:: Task prompt ::
Pictures are to be dropped from the copy. Retype the listing exactly.

:: Data ::
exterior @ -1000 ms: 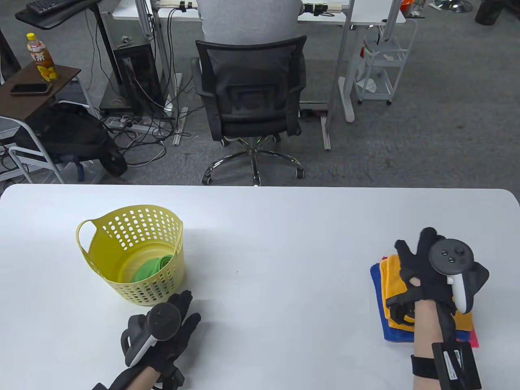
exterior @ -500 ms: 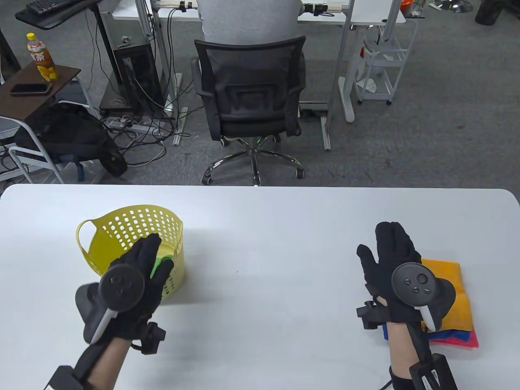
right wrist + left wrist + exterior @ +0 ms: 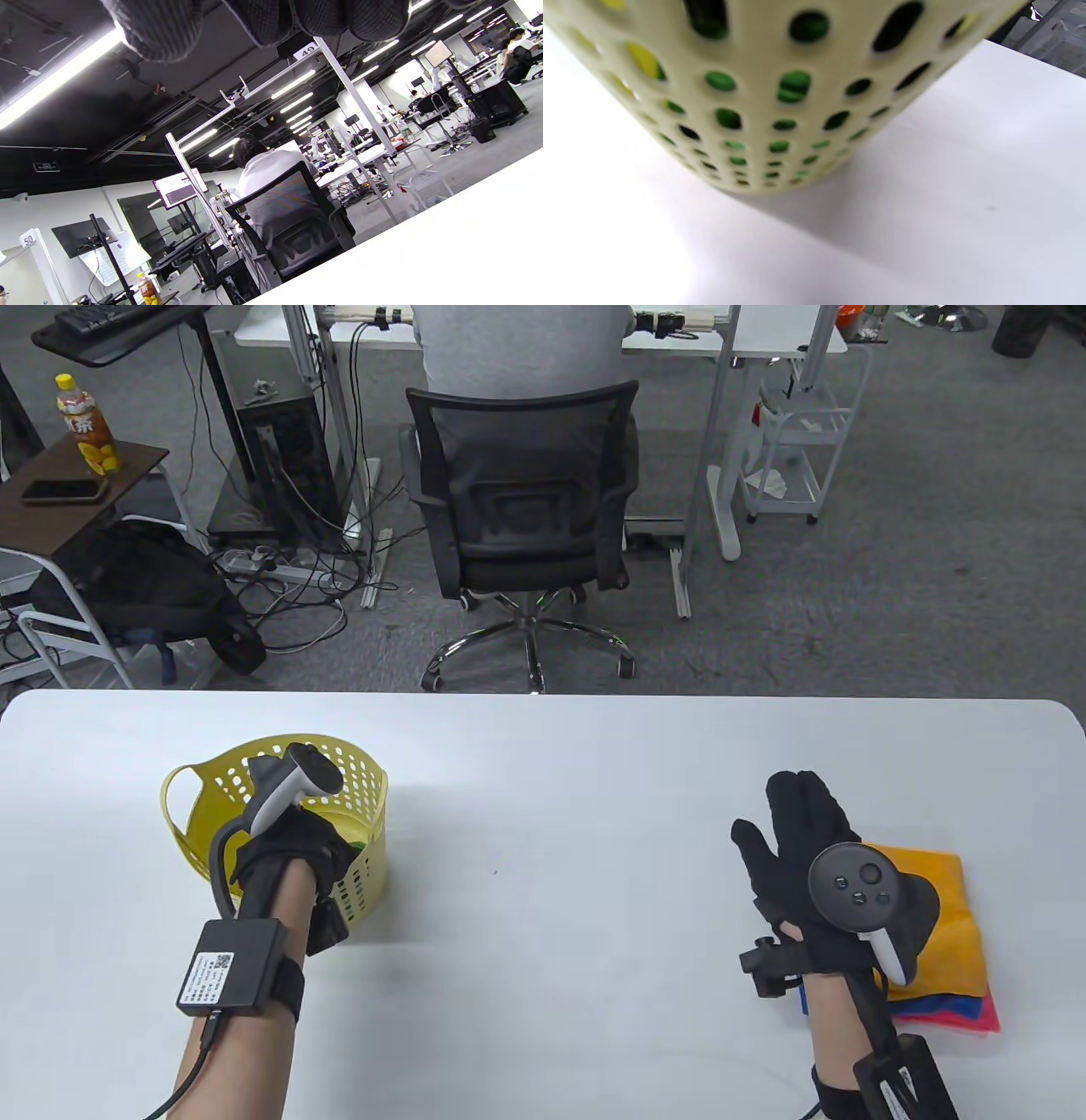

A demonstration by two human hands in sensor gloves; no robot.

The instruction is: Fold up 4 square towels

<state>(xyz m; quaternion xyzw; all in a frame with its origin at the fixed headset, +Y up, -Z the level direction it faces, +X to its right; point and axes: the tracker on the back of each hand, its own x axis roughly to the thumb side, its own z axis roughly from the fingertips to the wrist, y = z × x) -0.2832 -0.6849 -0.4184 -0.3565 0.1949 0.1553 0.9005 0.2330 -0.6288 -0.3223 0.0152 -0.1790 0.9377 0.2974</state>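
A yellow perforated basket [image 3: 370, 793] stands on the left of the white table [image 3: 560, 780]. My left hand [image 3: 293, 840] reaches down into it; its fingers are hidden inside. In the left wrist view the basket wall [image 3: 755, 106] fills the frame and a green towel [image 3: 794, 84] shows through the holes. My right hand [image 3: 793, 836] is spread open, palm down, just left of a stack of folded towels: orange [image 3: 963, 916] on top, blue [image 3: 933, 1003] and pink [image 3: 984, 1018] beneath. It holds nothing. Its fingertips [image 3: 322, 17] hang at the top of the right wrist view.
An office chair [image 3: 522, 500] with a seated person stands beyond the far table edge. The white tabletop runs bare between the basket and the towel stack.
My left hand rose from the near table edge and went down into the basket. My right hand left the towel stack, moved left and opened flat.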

:: Worked solution ::
exterior @ -1000 ms: 
exterior @ -500 ms: 
right wrist + left wrist + exterior @ +0 ms: 

A demonstration by two human hands in sensor gloves; no robot.

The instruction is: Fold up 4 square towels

<state>(xyz m; quaternion xyzw; all in a frame with its origin at the fixed headset, +Y up, -Z the level direction it faces, +X to its right; point and axes: the tracker on the back of each hand, its own x axis roughly to the thumb side, its own z axis roughly from the fingertips to the wrist, y = z × x) -0.2832 -0.6849 -0.4184 -0.3565 0.1949 0.1553 0.9005 0.2330 -0.6288 -0.3223 0.0152 -0.1790 0.9377 0.2974</state>
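A yellow perforated basket [image 3: 370, 793] stands on the left of the white table [image 3: 560, 780]. My left hand [image 3: 293, 840] reaches down into it; its fingers are hidden inside. In the left wrist view the basket wall [image 3: 755, 106] fills the frame and a green towel [image 3: 794, 84] shows through the holes. My right hand [image 3: 793, 836] is spread open, palm down, just left of a stack of folded towels: orange [image 3: 963, 916] on top, blue [image 3: 933, 1003] and pink [image 3: 984, 1018] beneath. It holds nothing. Its fingertips [image 3: 322, 17] hang at the top of the right wrist view.
An office chair [image 3: 522, 500] with a seated person stands beyond the far table edge. The white tabletop runs bare between the basket and the towel stack.
My left hand rose from the near table edge and went down into the basket. My right hand left the towel stack, moved left and opened flat.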

Nothing else is part of this answer.